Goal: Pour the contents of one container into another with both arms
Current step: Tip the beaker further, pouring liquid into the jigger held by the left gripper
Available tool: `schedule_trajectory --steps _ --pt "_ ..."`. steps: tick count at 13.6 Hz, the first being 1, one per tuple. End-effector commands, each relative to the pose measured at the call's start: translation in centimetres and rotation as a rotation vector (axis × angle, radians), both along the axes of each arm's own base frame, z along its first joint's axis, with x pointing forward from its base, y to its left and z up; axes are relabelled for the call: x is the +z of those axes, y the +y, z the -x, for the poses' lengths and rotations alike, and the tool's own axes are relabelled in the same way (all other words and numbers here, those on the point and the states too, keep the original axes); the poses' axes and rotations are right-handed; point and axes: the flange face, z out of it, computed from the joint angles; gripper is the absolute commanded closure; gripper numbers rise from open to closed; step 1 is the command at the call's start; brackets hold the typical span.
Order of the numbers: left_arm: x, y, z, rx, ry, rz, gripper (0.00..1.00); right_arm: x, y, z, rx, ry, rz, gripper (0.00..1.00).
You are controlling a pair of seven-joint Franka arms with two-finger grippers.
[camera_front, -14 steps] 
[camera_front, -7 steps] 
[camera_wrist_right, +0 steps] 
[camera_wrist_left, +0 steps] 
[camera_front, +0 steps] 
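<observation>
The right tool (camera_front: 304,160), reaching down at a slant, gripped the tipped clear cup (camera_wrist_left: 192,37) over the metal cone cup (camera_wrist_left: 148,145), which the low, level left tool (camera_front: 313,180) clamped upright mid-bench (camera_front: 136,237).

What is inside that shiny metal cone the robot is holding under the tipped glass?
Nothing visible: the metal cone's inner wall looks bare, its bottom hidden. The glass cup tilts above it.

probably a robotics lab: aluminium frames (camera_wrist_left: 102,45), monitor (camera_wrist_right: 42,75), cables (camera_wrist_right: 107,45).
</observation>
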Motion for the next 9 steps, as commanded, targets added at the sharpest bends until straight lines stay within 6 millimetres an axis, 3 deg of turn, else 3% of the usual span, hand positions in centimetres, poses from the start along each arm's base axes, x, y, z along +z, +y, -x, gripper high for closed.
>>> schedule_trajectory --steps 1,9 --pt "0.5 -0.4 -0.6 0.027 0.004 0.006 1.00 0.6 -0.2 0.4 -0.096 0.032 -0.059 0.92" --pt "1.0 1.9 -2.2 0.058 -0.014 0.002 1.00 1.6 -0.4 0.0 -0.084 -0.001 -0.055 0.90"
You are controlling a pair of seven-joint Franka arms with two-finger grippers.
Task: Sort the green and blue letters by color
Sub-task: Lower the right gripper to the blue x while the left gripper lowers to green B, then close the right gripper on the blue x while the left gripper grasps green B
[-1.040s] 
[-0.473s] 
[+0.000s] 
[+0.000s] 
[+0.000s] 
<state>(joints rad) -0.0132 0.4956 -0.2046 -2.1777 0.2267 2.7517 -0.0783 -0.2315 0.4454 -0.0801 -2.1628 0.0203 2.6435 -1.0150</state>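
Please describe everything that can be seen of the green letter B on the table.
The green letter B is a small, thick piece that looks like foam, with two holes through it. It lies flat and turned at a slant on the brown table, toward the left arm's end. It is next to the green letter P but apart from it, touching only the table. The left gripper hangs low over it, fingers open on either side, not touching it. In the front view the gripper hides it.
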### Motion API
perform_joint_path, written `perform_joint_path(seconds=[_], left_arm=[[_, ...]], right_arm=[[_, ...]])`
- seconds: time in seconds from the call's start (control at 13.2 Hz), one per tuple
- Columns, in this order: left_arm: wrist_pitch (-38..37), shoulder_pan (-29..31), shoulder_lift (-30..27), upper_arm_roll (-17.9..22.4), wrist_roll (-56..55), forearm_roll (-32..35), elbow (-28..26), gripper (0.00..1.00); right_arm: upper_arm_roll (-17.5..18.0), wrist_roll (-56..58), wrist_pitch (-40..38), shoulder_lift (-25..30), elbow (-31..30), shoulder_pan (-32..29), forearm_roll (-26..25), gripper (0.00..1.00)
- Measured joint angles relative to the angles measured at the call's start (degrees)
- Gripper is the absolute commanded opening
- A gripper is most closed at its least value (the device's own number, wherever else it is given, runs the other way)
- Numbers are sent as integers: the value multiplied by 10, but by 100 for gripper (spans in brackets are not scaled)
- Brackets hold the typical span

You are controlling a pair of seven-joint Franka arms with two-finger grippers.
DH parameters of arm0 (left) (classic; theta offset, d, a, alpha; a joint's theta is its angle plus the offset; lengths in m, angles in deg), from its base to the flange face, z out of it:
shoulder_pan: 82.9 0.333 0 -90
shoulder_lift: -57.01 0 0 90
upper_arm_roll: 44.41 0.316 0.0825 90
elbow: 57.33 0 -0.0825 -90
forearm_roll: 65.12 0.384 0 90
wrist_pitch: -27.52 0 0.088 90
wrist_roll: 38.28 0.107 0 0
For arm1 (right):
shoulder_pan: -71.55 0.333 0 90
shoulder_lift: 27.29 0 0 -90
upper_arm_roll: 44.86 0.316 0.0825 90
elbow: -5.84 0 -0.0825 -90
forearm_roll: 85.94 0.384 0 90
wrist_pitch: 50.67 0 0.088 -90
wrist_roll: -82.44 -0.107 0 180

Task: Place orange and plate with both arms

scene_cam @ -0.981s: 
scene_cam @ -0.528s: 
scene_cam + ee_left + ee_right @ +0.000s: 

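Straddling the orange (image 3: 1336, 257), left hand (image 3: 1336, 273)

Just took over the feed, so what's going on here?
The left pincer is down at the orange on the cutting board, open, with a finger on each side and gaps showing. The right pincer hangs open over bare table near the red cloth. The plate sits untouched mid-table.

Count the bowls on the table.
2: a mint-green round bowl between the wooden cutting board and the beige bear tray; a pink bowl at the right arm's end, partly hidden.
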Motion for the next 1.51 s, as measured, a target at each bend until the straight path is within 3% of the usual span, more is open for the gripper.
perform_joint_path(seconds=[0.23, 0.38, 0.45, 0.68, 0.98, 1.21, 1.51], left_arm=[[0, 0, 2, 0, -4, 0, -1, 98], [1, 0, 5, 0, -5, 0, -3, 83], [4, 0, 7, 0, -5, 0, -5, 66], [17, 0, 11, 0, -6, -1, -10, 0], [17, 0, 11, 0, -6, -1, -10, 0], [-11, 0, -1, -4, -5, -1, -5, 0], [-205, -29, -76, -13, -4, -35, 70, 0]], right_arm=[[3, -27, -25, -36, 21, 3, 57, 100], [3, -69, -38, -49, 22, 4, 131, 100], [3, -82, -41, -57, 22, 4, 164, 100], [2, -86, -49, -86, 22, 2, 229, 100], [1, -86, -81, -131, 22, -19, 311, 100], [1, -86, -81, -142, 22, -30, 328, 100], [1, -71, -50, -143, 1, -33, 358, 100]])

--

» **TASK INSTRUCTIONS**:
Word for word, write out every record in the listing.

» **RESPONSE BELOW**:
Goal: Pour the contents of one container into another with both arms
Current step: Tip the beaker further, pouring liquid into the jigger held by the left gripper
Available tool: `schedule_trajectory --steps _ --pt "_ ..."`. steps: tick count at 13.6 Hz, the first being 1, one per tuple. End-effector commands, each relative to the pose measured at the call's start: translation in centimetres and rotation as a rotation vector (axis × angle, radians), both along the axes of each arm's own base frame, z along its first joint's axis, with x pointing forward from its base, y to its left and z up; axes are relabelled for the call: x is the +z of those axes, y the +y, z the -x, for the poses' lengths and rotations alike, and the tool's own axes are relabelled in the same way (all other words and numbers here, those on the point and the states too, keep the original axes); the poses' axes and rotations are right-handed; point and axes: the flange face, z out of it, computed from the joint angles; gripper is the absolute commanded closure; gripper numbers rise from open to closed; step 1 is the command at the call's start; brackets hold the typical span.
Order of the numbers: left_arm: x, y, z, rx, ry, rz, gripper (0.00..1.00); right_arm: x, y, z, rx, ry, rz, gripper (0.00..1.00).
You are controlling a pair of seven-joint Franka arms with two-finger grippers.
[camera_front, -14 steps] 
[camera_front, -7 steps] 
[camera_wrist_right, +0 steps] 
[camera_wrist_left, +0 steps] 
[camera_front, +0 steps] 
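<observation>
The right tool (camera_front: 304,160), reaching down at a slant, gripped the tipped clear cup (camera_wrist_left: 192,37) over the metal cone cup (camera_wrist_left: 148,145), which the low, level left tool (camera_front: 313,180) clamped upright mid-bench (camera_front: 136,237).

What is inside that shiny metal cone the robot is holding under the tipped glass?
Nothing visible: the metal cone's inner wall looks bare, its bottom hidden. The glass cup tilts above it.

probably a robotics lab: aluminium frames (camera_wrist_left: 102,45), monitor (camera_wrist_right: 42,75), cables (camera_wrist_right: 107,45).
</observation>
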Motion for the next 9 steps, as commanded, targets added at the sharpest bends until straight lines stay within 6 millimetres an axis, 3 deg of turn, else 3% of the usual span, hand positions in centimetres, poses from the start along each arm's base axes, x, y, z along +z, +y, -x, gripper high for closed.
>>> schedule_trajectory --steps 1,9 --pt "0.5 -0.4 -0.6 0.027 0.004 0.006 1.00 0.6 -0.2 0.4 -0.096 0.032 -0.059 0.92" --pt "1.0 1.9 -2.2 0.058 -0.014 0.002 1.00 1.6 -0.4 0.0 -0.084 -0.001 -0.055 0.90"
You are controlling a pair of seven-joint Franka arms with two-finger grippers.
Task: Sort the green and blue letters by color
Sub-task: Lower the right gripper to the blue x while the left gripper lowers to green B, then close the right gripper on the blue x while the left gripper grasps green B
[-1.040s] 
[-0.473s] 
[+0.000s] 
[+0.000s] 
[+0.000s] 
<state>(joints rad) -0.0132 0.4956 -0.2046 -2.1777 0.2267 2.7517 -0.0783 -0.2315 0.4454 -0.0801 -2.1628 0.0203 2.6435 -1.0150</state>
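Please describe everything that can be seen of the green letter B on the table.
The green letter B is a small, thick piece that looks like foam, with two holes through it. It lies flat and turned at a slant on the brown table, toward the left arm's end. It is next to the green letter P but apart from it, touching only the table. The left gripper hangs low over it, fingers open on either side, not touching it. In the front view the gripper hides it.
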### Motion API
perform_joint_path, written `perform_joint_path(seconds=[_], left_arm=[[_, ...]], right_arm=[[_, ...]])`
- seconds: time in seconds from the call's start (control at 13.2 Hz), one per tuple
- Columns, in this order: left_arm: wrist_pitch (-38..37), shoulder_pan (-29..31), shoulder_lift (-30..27), upper_arm_roll (-17.9..22.4), wrist_roll (-56..55), forearm_roll (-32..35), elbow (-28..26), gripper (0.00..1.00); right_arm: upper_arm_roll (-17.5..18.0), wrist_roll (-56..58), wrist_pitch (-40..38), shoulder_lift (-25..30), elbow (-31..30), shoulder_pan (-32..29), forearm_roll (-26..25), gripper (0.00..1.00)
- Measured joint angles relative to the angles measured at the call's start (degrees)
- Gripper is the absolute commanded opening
- A gripper is most closed at its least value (the device's own number, wherever else it is given, runs the other way)
- Numbers are sent as integers: the value multiplied by 10, but by 100 for gripper (spans in brackets are not scaled)
- Brackets hold the typical span

You are controlling a pair of seven-joint Franka arms with two-finger grippers.
DH parameters of arm0 (left) (classic; theta offset, d, a, alpha; a joint's theta is its angle plus the offset; lengths in m, angles in deg), from its base to the flange face, z out of it:
shoulder_pan: 82.9 0.333 0 -90
shoulder_lift: -57.01 0 0 90
upper_arm_roll: 44.41 0.316 0.0825 90
elbow: 57.33 0 -0.0825 -90
forearm_roll: 65.12 0.384 0 90
wrist_pitch: -27.52 0 0.088 90
wrist_roll: 38.28 0.107 0 0
For arm1 (right):
shoulder_pan: -71.55 0.333 0 90
shoulder_lift: 27.29 0 0 -90
upper_arm_roll: 44.86 0.316 0.0825 90
elbow: -5.84 0 -0.0825 -90
forearm_roll: 85.94 0.384 0 90
wrist_pitch: 50.67 0 0.088 -90
wrist_roll: -82.44 -0.107 0 180

Task: Place orange and plate with both arms

scene_cam @ -0.981s: 
scene_cam @ -0.528s: 
scene_cam + ee_left + ee_right @ +0.000s: 

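Straddling the orange (image 3: 1336, 257), left hand (image 3: 1336, 273)

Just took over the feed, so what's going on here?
The left pincer is down at the orange on the cutting board, open, with a finger on each side and gaps showing. The right pincer hangs open over bare table near the red cloth. The plate sits untouched mid-table.

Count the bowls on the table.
2: a mint-green round bowl between the wooden cutting board and the beige bear tray; a pink bowl at the right arm's end, partly hidden.
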Motion for the next 1.51 s, as measured, a target at each bend until the straight path is within 3% of the usual span, more is open for the gripper.
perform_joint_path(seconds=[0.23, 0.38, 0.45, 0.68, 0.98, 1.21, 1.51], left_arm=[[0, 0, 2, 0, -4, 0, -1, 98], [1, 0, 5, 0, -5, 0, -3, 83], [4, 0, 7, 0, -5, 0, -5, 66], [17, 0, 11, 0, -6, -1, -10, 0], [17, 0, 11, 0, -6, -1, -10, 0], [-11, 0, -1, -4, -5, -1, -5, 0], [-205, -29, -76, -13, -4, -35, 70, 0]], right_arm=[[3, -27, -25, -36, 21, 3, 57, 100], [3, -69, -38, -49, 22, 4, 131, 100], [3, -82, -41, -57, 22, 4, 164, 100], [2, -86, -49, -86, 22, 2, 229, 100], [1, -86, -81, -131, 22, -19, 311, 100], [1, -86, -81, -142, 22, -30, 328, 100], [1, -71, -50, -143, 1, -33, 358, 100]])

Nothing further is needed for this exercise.